**WHAT THE TASK REQUIRES**
Scan the listing below and copy every line holding "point".

**THE DATA**
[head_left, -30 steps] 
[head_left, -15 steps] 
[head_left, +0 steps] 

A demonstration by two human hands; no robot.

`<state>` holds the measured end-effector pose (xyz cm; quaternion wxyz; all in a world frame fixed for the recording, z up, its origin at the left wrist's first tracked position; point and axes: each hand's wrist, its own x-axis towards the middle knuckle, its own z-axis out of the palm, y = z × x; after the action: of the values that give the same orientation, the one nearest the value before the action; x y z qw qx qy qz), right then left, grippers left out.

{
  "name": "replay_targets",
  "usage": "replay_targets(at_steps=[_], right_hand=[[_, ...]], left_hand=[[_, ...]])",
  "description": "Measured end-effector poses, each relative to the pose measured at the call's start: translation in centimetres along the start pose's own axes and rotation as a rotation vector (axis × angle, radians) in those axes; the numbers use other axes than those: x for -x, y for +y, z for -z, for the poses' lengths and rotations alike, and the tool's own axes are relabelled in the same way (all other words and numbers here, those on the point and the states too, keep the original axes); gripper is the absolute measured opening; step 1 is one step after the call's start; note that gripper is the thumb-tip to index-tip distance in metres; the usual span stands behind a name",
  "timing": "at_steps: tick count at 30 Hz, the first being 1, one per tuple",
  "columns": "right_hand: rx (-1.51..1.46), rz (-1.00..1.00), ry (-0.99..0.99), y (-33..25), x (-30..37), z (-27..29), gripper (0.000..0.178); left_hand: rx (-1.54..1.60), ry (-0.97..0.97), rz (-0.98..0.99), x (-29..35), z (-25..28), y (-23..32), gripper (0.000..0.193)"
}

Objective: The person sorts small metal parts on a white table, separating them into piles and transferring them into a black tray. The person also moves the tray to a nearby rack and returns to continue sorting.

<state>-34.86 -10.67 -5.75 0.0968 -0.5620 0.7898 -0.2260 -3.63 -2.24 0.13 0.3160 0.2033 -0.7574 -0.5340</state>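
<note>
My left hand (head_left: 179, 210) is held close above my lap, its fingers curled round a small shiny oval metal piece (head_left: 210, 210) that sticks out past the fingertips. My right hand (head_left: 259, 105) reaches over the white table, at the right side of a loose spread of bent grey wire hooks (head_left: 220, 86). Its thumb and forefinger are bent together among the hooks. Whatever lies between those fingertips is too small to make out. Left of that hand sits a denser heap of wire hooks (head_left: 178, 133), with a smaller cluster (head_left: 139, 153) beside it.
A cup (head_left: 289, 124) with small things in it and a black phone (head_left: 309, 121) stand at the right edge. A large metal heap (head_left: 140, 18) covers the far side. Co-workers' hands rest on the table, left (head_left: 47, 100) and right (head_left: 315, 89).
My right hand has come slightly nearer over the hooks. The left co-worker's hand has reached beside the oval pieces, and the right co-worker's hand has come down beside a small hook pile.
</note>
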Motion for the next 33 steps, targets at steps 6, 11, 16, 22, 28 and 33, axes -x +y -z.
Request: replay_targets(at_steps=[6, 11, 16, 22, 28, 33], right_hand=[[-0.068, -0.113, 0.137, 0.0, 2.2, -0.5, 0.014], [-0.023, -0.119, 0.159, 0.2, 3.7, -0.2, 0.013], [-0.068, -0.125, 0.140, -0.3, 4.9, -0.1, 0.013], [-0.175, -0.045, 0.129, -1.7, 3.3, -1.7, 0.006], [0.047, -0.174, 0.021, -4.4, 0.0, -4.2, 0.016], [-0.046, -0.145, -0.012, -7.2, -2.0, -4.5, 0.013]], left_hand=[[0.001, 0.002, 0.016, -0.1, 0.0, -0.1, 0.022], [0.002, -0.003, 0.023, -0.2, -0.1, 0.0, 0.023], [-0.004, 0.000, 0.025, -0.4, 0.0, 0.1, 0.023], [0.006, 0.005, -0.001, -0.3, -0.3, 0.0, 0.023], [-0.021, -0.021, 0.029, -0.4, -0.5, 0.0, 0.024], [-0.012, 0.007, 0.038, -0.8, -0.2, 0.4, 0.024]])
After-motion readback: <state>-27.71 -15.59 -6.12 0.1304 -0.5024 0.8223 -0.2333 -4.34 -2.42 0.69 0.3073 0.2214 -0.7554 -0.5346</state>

**ANSWER SPACE**
`<state>` holds the measured end-effector pose (xyz cm; quaternion wxyz; all in a world frame fixed for the recording, z up, its origin at the left wrist's first tracked position; point and axes: each hand's wrist, its own x-axis towards the middle knuckle, its own z-axis out of the palm, y = z × x; after the action: of the values that give the same orientation, the one nearest the value before the action; x y z qw qx qy qz), right then left, grippers left out.
  "description": "Measured end-effector poses, each relative to the pose measured at the call's start: translation in centimetres along the start pose's own axes and rotation as a rotation vector (axis × angle, radians) in those axes; the numbers use other axes than those: x for -x, y for +y, z for -z, for the poses' lengths and rotations alike, and the tool's own axes are relabelled in the same way (all other words and numbers here, those on the point and the states too, keep the original axes); gripper is the absolute measured opening; step 1 is one step after the call's start; note that gripper is the thumb-tip to index-tip distance in metres; the usual span stands behind a name",

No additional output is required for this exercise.